Prieuré de Villesalem
Robert d'Arbrissel fonda également nombre de prieurés dont celui de Villesalem, dans le secteur qui nous occupe, à partir d'un mas qu'on lui avait cédé en 1089. Située pratiquement à mi-chemin de Liglet et de Béthines, Villesalem balise avec Nesmes, Haims, Chapelle-Viviers, Cubord (chapelle priorale), La Chapelle-Morthemer et La Villedieu-du-Clain le grand axe de Lumière Lusignan-Luzeret.

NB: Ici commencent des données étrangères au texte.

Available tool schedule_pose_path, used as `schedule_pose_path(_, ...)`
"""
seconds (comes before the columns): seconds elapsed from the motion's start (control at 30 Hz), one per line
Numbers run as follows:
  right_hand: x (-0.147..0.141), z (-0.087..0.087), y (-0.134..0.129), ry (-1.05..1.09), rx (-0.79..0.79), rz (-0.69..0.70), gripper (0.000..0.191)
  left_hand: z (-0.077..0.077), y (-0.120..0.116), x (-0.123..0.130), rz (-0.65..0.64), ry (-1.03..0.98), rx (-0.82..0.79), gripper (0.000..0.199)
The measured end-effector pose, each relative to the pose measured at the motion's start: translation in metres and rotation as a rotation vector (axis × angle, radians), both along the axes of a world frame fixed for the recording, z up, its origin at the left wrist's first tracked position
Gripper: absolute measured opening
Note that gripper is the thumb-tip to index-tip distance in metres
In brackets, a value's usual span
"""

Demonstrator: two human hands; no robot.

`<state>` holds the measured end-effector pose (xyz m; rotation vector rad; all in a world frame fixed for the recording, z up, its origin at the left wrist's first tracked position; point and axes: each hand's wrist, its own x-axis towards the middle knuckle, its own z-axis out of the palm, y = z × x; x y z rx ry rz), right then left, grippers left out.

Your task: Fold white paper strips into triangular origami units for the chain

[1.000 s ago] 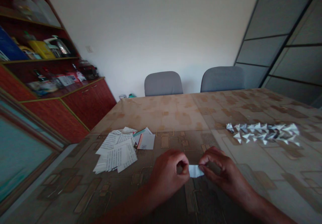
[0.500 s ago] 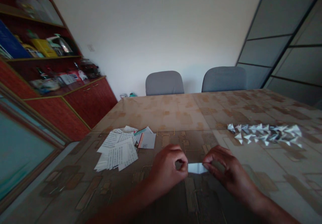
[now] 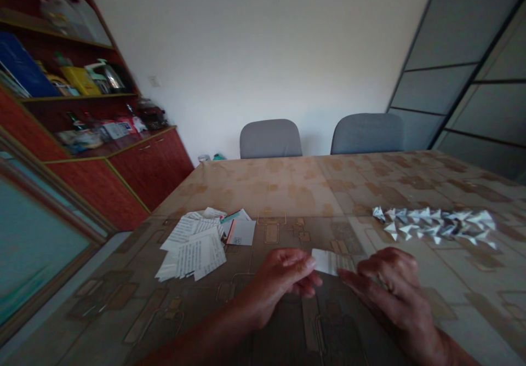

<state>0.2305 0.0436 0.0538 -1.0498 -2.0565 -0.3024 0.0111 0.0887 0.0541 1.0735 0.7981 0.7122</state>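
Note:
A small folded slip of paper, pale with faint print lines, is between my two hands just above the table. My left hand pinches its left end, thumb on top and the other fingers curled below. At the slip's right end, my right hand is closed, a fingertip or thumb tip against the lower edge; part of the paper there is hidden. To the left lies a loose pile of printed paper pieces. Folded pointed paper pieces stand in rows on the right.
The table has a patterned cover. Two grey chairs stand at its far side, before a white wall. A red-brown cabinet with bottles and boxes on its shelves is at the left, and a panelled sliding door at the right.
The slip now lies tilted and shows a broader face. My left hand has uncurled from its round pinch, and my right hand has turned and shifted slightly right. The view has tipped a little.

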Motion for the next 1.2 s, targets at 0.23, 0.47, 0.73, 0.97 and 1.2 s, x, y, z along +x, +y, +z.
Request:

Tangentiel à la Roue du Nemeton belâbrais et perpendiculaire à l'axe Nesmes-Château-Guillaume, il exprime l'élan chevaleresque vers l'Orient lumineux, où le Christ avait souffert sa Passion. Car Villesalem, Morthemer, c'est évidemment faire référence à la Terre Sainte, à Jérusalem et à la Mer Morte. Guy de Lusignan n'a-t-il pas été brièvement roi de Jérusalem ? A la mort de Baudoin V, il hérita du trône grâce à son mariage avec Sybille, la soeur du roi, avant que son incompétence politique provoque le désastre de Hattin face à Saladin en 1187 et la reprise de Jérusalem par ce dernier. Il devint roi de Chypre en 1192.
Le personnage est évoqué avec toute cette période dans le film récent de Ridley Scott, Kingdom of Heaven (que je n'ai pas encore vu) et qui est, semble-t-il, diversement apprécié.